STORED DATA START

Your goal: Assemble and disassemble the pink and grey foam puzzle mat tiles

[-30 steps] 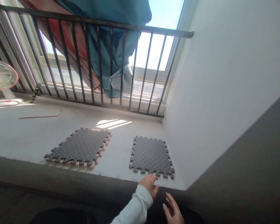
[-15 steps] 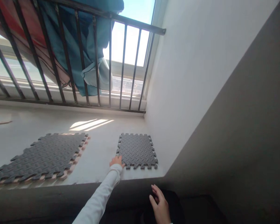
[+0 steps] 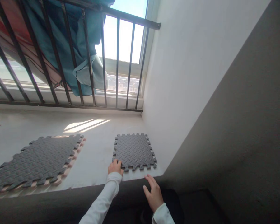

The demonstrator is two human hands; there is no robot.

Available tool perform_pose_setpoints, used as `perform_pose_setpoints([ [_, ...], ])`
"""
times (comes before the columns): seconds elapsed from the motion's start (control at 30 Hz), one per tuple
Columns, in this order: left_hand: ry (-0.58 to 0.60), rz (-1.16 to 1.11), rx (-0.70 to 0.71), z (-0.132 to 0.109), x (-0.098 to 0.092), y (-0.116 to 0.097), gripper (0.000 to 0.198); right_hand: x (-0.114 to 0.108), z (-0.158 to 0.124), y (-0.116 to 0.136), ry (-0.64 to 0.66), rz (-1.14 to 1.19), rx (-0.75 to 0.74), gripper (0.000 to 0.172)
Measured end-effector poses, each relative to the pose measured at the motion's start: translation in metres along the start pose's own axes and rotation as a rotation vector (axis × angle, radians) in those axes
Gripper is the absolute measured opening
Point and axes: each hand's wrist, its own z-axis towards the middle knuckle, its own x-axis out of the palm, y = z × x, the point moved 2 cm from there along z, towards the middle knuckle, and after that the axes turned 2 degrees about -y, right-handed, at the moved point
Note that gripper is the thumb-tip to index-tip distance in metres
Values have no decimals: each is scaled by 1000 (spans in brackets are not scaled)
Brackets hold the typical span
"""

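A small dark grey foam puzzle mat (image 3: pixel 134 151) lies flat on the pale floor, close to the white wall. My left hand (image 3: pixel 115 167) rests at its near-left corner, fingers curled onto the mat's edge. My right hand (image 3: pixel 153 194) hovers just below the mat's near edge, over the dark ledge, fingers apart and holding nothing. A larger grey mat (image 3: pixel 35 161) stacked on pinkish mats lies to the left.
A black metal railing (image 3: pixel 102 62) runs along the window at the back, with blue and red cloth (image 3: pixel 67 46) draped over it. A white wall (image 3: pixel 200 77) stands on the right. A dark ledge (image 3: pixel 49 202) crosses the front.
The view has shifted right. My left hand moved from the small mat's near edge to its near-left corner. My right hand rose closer to the mat's near edge.
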Motion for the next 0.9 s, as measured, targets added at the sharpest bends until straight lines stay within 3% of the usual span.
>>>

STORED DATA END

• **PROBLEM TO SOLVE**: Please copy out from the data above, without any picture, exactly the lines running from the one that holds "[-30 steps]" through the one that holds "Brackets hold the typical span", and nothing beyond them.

• **YOUR RESPONSE**:
[-30 steps] 
[-15 steps] 
[+0 steps] 

The demonstrator is two human hands; there is no robot.

Available tool perform_pose_setpoints, used as `perform_pose_setpoints([ [_, ...], ])`
"""
times (comes before the columns): seconds elapsed from the motion's start (control at 30 Hz), one per tuple
Columns, in this order: left_hand: ry (-0.58 to 0.60), rz (-1.16 to 1.11), rx (-0.70 to 0.71), z (-0.132 to 0.109), x (-0.098 to 0.092), y (-0.116 to 0.097), gripper (0.000 to 0.198); right_hand: x (-0.114 to 0.108), z (-0.158 to 0.124), y (-0.116 to 0.136), ry (-0.64 to 0.66), rz (-1.14 to 1.19), rx (-0.75 to 0.74), gripper (0.000 to 0.172)
Measured end-effector poses, each relative to the pose measured at the motion's start: translation in metres along the start pose's own axes and rotation as a rotation vector (axis × angle, radians) in those axes
Gripper is the absolute measured opening
Point and axes: each hand's wrist, its own z-axis towards the middle knuckle, its own x-axis out of the palm, y = z × x, the point moved 2 cm from there along z, towards the middle knuckle, and after that the axes turned 2 degrees about -y, right-handed, at the moved point
Note that gripper is the thumb-tip to index-tip distance in metres
Values have no decimals: each is scaled by 1000 (spans in brackets are not scaled)
Brackets hold the typical span

There is nothing else to this exercise.